Austin Pharmacist Denies Trans Man Testosterone Prescription

Walgreens says pharmacist was uncomfortable with injection method

Tristan Martin's testosterone medication, which he was denied earlier this month (Courtesy of Tristan Martin)

With the Texas Legislature throwing all of its weight behind anti-LGBTQ+ bills this session, trans Texans have every reason to fear they’ll lose access to hormone treatments crucial to their well-being.

For Tristan Martin, a 34-year-old trans man living in North Austin, that fear became a reality last week when a Walgreens pharmacist refused to fill his testosterone prescription.

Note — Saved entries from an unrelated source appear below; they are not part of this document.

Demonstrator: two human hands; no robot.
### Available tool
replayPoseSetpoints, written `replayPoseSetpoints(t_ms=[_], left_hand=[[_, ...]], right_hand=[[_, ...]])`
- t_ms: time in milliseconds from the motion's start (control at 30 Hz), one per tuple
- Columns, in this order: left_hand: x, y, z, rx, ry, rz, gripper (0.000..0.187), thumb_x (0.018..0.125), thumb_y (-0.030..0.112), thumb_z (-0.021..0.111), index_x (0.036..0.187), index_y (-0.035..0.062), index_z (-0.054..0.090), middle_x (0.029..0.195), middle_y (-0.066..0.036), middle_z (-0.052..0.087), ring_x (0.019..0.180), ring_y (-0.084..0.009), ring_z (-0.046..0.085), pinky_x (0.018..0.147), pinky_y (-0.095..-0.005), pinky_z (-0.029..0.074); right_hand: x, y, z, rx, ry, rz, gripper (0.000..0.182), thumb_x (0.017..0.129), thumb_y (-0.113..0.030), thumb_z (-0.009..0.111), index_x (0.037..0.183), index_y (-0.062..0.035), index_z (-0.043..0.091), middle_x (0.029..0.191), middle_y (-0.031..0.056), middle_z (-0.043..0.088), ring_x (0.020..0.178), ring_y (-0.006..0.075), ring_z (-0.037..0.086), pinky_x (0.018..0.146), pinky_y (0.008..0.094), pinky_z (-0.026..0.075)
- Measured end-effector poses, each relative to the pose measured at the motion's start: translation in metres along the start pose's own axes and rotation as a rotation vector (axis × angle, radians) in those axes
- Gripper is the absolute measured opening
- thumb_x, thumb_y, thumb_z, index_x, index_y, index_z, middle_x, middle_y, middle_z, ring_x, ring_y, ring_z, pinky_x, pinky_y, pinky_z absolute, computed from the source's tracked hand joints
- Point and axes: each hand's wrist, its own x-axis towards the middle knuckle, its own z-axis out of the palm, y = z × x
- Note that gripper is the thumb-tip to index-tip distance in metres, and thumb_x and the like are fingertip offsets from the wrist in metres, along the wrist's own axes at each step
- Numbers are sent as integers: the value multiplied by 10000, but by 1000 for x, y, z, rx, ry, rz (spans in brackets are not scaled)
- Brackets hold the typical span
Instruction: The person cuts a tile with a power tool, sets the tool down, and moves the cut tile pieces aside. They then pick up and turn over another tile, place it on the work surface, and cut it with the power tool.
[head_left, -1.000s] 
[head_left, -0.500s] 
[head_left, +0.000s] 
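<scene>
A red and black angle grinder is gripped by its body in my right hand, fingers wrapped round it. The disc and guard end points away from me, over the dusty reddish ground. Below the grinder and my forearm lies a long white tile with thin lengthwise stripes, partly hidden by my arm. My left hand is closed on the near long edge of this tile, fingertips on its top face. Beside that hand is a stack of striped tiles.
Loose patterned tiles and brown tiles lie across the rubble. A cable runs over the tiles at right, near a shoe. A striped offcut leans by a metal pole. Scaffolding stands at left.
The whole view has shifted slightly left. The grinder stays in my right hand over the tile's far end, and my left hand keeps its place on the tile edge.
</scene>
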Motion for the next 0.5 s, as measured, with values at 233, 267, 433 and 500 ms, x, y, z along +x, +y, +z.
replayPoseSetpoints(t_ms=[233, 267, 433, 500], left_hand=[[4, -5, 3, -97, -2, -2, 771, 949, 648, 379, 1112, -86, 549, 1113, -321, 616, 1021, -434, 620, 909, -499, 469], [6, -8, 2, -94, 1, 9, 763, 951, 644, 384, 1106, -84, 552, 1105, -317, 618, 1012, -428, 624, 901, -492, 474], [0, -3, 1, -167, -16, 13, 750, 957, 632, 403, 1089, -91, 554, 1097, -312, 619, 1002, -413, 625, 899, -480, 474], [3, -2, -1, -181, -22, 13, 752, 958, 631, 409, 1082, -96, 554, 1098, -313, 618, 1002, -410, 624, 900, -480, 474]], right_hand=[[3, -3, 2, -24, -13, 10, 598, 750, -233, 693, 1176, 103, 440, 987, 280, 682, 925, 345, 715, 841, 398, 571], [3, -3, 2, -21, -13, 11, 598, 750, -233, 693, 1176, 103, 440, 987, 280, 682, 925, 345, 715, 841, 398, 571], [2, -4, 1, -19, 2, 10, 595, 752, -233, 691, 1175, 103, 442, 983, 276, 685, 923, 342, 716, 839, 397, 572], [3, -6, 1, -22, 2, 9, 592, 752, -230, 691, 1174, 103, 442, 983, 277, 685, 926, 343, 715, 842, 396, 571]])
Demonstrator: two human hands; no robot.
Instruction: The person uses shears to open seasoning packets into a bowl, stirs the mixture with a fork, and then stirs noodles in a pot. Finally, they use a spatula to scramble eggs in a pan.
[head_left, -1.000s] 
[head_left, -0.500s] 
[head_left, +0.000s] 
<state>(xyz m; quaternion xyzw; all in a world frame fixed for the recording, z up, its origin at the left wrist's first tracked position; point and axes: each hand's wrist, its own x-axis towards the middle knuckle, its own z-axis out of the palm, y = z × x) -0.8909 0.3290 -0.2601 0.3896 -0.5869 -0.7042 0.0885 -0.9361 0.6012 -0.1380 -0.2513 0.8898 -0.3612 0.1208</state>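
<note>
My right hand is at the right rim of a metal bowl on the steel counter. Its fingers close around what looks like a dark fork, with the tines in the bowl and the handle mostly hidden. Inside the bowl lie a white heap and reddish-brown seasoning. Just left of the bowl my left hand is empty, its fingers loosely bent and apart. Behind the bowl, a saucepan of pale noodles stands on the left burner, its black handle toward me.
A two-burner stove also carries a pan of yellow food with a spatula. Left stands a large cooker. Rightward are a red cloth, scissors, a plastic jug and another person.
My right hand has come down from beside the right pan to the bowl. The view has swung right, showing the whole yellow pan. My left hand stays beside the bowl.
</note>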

Martin says his pharmacist’s explanation for not filling his prescription was that she was uncomfortable with the doctor’s instruction that the medicine be administered subcutaneously, meaning as a shallow injection under the skin. But, as Martin explained to the pharmacist, he’s taken the same meds for four years, with the same method, and never heard such an objection. Plus, Martin said that the pharmacist was only being asked to provide the testosterone itself, not the equipment necessary to administer it. He later attempted to reach Walgreens’ pharmacy department and store manager to ask about the situation but wasn’t able to reach anyone and never got any calls back.

A store employee told the Chronicle they could not address the dispute. Tristan’s wife, Hayden Martin, said she received an apology from a Walgreens regional healthcare supervisor, after the supervisor contacted her on May 23. “He said there was absolutely wrongdoing and that it's going to get figured out,” Hayden said. “He said he was going to reach out to the higher-ups and he's going to let me know by Friday what happens.”

Hayden Martin told us she was able to contact the pharmacist in question two days after the refusal to fill the prescription. “She would not give a reason as to why she felt the doctor was wrong,” Hayden said. “And she said, ‘I'm not comfortable filling it for ‘her.’ So automatically the assumption is that it's just an issue of her not being comfortable with the fact that it’s testosterone for a trans man. So I, of course, asked her if this was the reason – because he's a trans man – and she got very defensive and denied it. And then I tried asking for her name and her license number and she said, ‘Well, that's not important information.’”

A Texas law passed in 2018 allows pharmacists to refuse to fill prescriptions on religious and moral grounds as long as they pass the prescriptions to colleagues who will fill them. Hayden said this didn’t happen for her husband. Tristan was later able to fill his prescription at a Walgreens close to the one which denied it. But he feels shaken by his experience.

“Obviously, our community is being attacked on all fronts right now, and it's very blatant,” Martin said. He pointed to Senate Bill 14, a bill soon to become law which will ban the only known medical care for minors suffering from gender dysphoria: “They're on the way to passing that here, that no youth can have any trans care. So to know that your own government, that’s supposed to protect you and know what's best for you, is fighting against you – that’s devastating.”

The Martins said they decided to speak out because of the dehumanization of trans people underway in Texas and the nation. “What we are asking for is accountability,” Hayden said, “for this person to not hide behind their license and to admit that, yes, she felt some type of way because this person is different from her, and to educate herself and to hold herself accountable. Because at the end of the day, we're all people. And I expect for my husband to be treated as such, and for other trans persons to be treated as such.”